Assigned task » Although the data below holds other lines too, output only those from the line with "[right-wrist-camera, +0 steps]" up to and including the line with "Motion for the", exactly as they appear.

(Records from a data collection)
++++++

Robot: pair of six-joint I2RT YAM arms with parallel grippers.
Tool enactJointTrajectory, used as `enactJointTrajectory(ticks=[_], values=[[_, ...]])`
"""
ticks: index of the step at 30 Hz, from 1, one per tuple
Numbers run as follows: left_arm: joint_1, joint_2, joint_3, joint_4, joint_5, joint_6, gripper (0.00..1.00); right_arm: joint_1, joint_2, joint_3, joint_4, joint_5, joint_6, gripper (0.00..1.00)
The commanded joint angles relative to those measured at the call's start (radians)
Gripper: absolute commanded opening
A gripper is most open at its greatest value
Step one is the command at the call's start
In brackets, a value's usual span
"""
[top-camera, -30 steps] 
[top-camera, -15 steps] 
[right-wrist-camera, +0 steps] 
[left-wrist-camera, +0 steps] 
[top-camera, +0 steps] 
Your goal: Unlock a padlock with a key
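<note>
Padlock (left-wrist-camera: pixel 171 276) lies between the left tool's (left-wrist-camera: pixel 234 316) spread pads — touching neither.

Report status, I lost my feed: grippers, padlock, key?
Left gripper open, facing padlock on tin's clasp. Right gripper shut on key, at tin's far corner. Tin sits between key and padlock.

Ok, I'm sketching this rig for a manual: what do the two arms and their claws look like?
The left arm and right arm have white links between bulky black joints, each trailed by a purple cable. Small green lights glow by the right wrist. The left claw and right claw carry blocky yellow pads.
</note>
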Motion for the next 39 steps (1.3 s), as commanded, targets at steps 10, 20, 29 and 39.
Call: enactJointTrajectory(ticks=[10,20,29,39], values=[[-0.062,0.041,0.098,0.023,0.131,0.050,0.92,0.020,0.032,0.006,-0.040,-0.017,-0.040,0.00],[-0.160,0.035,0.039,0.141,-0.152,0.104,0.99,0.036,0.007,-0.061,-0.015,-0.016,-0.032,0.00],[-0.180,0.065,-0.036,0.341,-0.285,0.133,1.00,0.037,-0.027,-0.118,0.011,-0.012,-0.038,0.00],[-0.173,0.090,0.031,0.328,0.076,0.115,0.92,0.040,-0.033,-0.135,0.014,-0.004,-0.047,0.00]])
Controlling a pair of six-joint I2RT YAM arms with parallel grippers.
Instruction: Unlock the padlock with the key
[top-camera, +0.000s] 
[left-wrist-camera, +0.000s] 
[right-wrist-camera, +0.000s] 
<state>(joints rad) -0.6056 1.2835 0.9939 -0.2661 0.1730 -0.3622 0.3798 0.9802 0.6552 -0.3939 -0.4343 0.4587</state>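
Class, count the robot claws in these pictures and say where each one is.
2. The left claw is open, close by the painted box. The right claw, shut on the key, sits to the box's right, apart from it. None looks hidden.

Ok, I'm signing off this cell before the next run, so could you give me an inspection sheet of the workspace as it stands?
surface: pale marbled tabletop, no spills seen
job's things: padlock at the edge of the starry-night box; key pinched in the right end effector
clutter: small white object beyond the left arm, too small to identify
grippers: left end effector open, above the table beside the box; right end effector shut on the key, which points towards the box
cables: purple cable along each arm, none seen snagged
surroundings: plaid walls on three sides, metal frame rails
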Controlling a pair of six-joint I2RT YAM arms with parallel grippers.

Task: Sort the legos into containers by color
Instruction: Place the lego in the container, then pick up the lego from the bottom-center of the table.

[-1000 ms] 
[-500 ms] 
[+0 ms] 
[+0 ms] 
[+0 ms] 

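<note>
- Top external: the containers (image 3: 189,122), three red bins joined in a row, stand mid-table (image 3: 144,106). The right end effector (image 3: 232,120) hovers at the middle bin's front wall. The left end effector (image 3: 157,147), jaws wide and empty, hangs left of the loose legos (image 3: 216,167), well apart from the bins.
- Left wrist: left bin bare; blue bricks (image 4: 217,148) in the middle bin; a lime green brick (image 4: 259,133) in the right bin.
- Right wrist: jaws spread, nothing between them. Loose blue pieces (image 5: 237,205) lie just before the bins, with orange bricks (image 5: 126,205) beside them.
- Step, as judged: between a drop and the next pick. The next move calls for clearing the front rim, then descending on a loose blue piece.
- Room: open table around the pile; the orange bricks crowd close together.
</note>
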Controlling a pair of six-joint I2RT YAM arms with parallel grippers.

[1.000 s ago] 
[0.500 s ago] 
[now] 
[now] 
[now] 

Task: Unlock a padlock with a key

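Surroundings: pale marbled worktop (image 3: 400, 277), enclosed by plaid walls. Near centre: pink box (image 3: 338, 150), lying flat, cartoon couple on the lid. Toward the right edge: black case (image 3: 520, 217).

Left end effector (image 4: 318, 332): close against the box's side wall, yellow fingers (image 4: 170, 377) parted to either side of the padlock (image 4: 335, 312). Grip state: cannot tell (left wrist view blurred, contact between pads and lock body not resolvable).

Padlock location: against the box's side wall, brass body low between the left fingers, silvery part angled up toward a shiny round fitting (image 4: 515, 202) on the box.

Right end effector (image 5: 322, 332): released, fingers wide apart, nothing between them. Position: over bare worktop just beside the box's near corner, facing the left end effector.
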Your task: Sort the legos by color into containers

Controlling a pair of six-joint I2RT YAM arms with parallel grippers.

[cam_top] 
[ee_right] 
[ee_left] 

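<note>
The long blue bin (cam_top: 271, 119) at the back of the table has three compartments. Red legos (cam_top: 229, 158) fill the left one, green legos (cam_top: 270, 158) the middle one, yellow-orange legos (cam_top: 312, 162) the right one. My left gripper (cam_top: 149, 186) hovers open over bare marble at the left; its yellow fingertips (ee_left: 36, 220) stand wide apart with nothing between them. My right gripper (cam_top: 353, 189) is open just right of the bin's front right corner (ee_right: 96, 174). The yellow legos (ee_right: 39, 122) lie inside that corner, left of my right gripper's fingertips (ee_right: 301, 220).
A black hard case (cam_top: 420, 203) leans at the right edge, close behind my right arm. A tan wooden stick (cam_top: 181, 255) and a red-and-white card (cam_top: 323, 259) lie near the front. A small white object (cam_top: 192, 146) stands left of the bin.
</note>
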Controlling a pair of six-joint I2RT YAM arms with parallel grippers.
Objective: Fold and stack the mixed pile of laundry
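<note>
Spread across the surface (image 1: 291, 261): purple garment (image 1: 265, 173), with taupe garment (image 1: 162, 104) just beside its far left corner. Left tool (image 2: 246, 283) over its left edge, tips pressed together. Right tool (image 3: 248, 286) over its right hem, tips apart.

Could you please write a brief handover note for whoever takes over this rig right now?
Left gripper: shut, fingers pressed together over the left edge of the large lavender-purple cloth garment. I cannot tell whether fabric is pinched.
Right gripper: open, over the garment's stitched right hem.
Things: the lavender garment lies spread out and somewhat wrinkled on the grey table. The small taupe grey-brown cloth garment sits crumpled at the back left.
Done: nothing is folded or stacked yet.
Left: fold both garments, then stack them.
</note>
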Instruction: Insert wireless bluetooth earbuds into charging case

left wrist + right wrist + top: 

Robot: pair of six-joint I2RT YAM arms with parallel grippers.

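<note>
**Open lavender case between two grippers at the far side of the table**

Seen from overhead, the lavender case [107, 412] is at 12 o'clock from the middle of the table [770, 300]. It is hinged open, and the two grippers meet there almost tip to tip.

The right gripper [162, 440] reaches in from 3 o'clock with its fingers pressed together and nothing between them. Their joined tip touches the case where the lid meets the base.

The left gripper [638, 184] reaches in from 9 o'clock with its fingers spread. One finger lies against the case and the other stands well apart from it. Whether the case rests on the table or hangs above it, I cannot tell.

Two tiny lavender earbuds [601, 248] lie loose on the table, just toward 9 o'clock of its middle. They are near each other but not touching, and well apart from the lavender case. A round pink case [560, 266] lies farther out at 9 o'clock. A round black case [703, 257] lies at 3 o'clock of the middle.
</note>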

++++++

Result of the task »
[right-wrist-camera, +0 steps] 
[left-wrist-camera, +0 steps] 
[top-camera, +0 steps] 
Your goal: Unlock a padlock with a key
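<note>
Padlock (left-wrist-camera: pixel 171 276) lies between the left tool's (left-wrist-camera: pixel 234 316) spread pads — touching neither.

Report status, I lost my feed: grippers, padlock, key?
Left gripper open, facing padlock on tin's clasp. Right gripper shut on key, at tin's far corner. Tin sits between key and padlock.

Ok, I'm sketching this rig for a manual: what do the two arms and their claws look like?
The left arm and right arm have white links between bulky black joints, each trailed by a purple cable. Small green lights glow by the right wrist. The left claw and right claw carry blocky yellow pads.
</note>
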Motion for the next 39 steps (1.3 s), as commanded, targets at steps 10, 20, 29 and 39.

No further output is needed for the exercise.